June Quad-Witching is the Friday Before a Three-Day Weekend
Double, triple, and quadruple witching hours are often characterized by increased stock market activity as traders manage expiring positions in the last hours of trading. Friday, June 16th is a quadruple witching which may demonstrate increased activity as it leads into a weekend where markets are closed on Monday.
The term “quadruple witching hour” is used to describe the simultaneous expiration of stock options, stock index futures, and stock index options and single stock futures contracts on the same day. This happens only four times a year on the third Friday just before a quarter end. The same expiration date of all three types of stock derivatives can cause unusual swings as expiring derivative positions can cause increased trading volume and unusual price action in the underlying assets as traders close, roll, or offset expiring derivative positions, particularly in the final hour of trading.
Options Expirations and Futures Contracts
Stock index options, and stock options, are financial instruments that grant the holder the contractual right, but not the obligation, to buy (call option), or sell (put option) a specific quantity of an underlying security or value of an underlying index at a predetermined price (strike price) within a specified period.
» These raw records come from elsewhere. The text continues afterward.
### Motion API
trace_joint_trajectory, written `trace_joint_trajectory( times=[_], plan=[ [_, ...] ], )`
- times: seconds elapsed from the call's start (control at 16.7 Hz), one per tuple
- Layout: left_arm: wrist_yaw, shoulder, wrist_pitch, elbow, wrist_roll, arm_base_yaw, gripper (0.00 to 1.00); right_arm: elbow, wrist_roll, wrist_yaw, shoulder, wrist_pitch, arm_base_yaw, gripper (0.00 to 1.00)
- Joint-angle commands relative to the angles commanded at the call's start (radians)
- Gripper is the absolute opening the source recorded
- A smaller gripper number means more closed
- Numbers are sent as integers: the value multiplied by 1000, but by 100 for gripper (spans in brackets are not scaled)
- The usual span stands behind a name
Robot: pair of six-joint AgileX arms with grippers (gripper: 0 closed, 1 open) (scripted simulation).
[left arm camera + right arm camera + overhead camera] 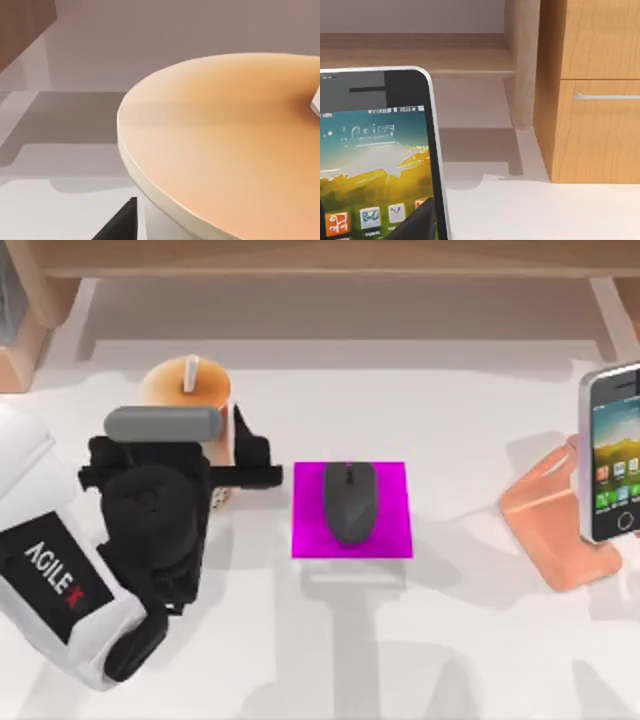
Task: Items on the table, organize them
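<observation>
The left gripper (232,462) is being held at the left side of the table (450,640), its dark fingers (252,452) lying along the right flank of the bubble tea cup (186,392). Whether those fingers are pressing the cup or merely lying beside it cannot be told. In the left wrist view the cup's orange lid (220,145) is being seen from very near, with one dark fingertip (120,222) rising at its pale wall and the base of the white straw (316,102) just showing at the picture's edge. From above, the straw (190,373) is standing upright from the lid's middle. The left arm's white body, marked AgileX, is lying towards the table's near left corner.

Just to the right of the gripper, a dark grey computer mouse (350,502) is resting in the middle of a magenta mouse pad (305,535), apart from the fingers.

At the right edge of the top view, the smartphone (612,452) is being shown with its colourful app screen facing up, over an orange-pink stand (545,525). In the right wrist view the phone (375,155) is close before the camera, with a dark finger (420,222) of the right gripper crossing its lower screen; whether that gripper is clamping it cannot be told. Beyond it, a wooden shelf frame (522,65) and a drawer cabinet (592,90) are standing along the far edge.
</observation>
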Motion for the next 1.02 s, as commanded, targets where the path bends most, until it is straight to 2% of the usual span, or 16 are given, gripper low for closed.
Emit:
trace_joint_trajectory(
  times=[0.54,1.02],
  plan=[
    [0,0,0,0,0,0,2,0,0,0,0,0,0,100],
    [0,0,0,0,0,0,0,0,0,0,0,0,0,100]
  ],
)
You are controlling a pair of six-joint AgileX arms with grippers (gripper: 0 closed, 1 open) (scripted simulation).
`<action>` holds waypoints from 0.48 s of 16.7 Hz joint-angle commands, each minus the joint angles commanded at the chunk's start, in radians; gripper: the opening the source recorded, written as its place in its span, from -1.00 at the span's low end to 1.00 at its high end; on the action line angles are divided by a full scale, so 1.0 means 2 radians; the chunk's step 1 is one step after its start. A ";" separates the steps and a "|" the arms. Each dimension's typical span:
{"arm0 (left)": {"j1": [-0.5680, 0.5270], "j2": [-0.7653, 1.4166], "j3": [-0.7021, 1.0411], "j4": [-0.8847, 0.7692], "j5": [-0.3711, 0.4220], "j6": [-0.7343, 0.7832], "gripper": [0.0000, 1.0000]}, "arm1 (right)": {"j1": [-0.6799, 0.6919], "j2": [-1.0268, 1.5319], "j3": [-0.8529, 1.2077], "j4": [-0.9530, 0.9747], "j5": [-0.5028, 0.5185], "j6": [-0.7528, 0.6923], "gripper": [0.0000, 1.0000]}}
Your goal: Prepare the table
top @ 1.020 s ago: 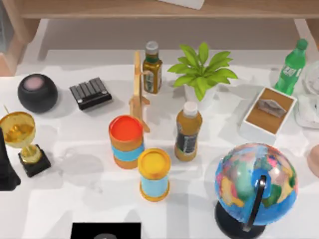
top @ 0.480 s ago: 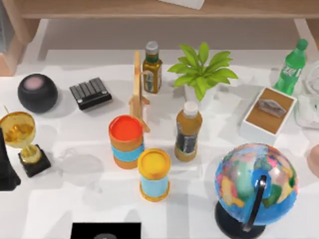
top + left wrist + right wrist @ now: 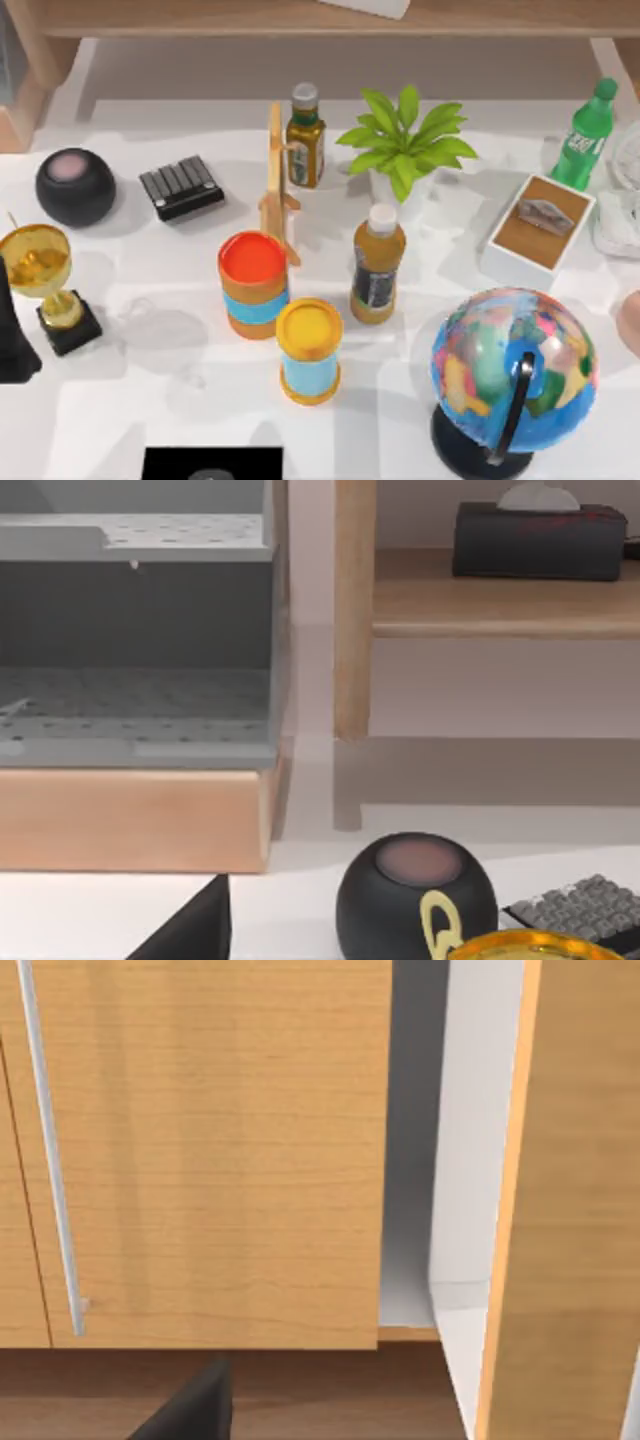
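the table is crowded with a globe, two bottles and two lidded cans; no label is legible. finger spread cannot be told for either gripper.

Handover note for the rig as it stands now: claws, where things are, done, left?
Claws: the left arm sits at the table's left edge, beside the gold trophy; whether either claw is open or shut can't be told.
Things: the table is crowded. Black round speaker and keypad at left; red-lidded can, yellow-lidded can and orange bottle mid-table; plant behind them; globe at front right; green bottle far right.
Done: nothing visibly gripped or cleared.
Left: apparently the whole tidy-up.
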 joint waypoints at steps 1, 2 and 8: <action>0.000 0.000 0.000 0.000 0.000 0.000 1.00 | 0.000 0.000 0.000 0.000 0.000 0.000 1.00; 0.000 0.000 0.000 0.000 0.000 0.000 1.00 | 0.000 0.000 0.000 0.000 0.000 0.000 1.00; 0.000 0.000 0.000 0.000 0.000 0.000 1.00 | 0.000 0.000 0.000 0.000 0.000 0.000 0.10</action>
The final day of the period is known as the option’s expiration date.
Stock index options are options based on the broad market indexes, such as the S&P 500 or the NASDAQ-100. These options give investors exposure to the overall market’s performance rather than individual stocks.
Stock options work similarly, but are based not on index values, but on stock price.
Stock index futures and single stock index futures are contracts that obligate (not optional) traders to buy or sell an index at a specific price or a single stocks at a specific price on a future date.
Expiration Fridays often witness heightened trading activity, as investors attempt to rebalance portfolios and positions. This can cause increased volume and produce significant price fluctuations in the underlying, impacting both individual stocks and the overall market.
Arbitrage Opportunities
Though much of the trading in closing, opening, and offsetting futures and options contracts during witching days is related to the squaring of positions, this increased, and at times, frantic activity can create price inefficiencies, this may provide short-term arbitrage opportunities for those skilled and quick enough.
The arbatrageurs would generate even more volume into the close on quadruple witching days as traders attempt to profit on small price imbalances with large trades that may execute a buy and sell in seconds.
Additional Reasons To Care About Triple Witching
As four types of derivatives, with related underlying indexes and securities expire, traders, especially before a long weekend, will often seek to close out all of their open positions well in advance of the close. This can lead to increased trading volume and intraday swings. Traders with large short positions are particularly exposed to price movements that could be more difficult to manage leading up to expiration. Arbitrageurs try to take advantage of abnormal price action, this actually serves to keep prices more in synch.
The higher trading volumes can be one-sided and potentially result in wider bid-ask spreads and greater slippage. Investors mindful of the potential one-sided liquidity challenges may decide to wait for the smoke to clear the following week, or see if they can benefit by feeding into demand if they can.
Traders who are skilled at interpreting trends, and have great execution, may find quick opportunities to make money during these multiple expiration dates.
Take Away
Quadruple expiration dates, which happen four times a year, can have significant implications for traders and investors. It is best to, at a minimum, know the dates to understand unusual price moves. Understanding the intricacies of option expiration, and multiple witching hours helps investors navigate markets. Advanced traders may even find ways to capitalize on the moves intraday.
June 2023 is unusual in that the quadruple witching hour comes before a three-day weekend; this could push more volatility to earlier periods during the afternoon.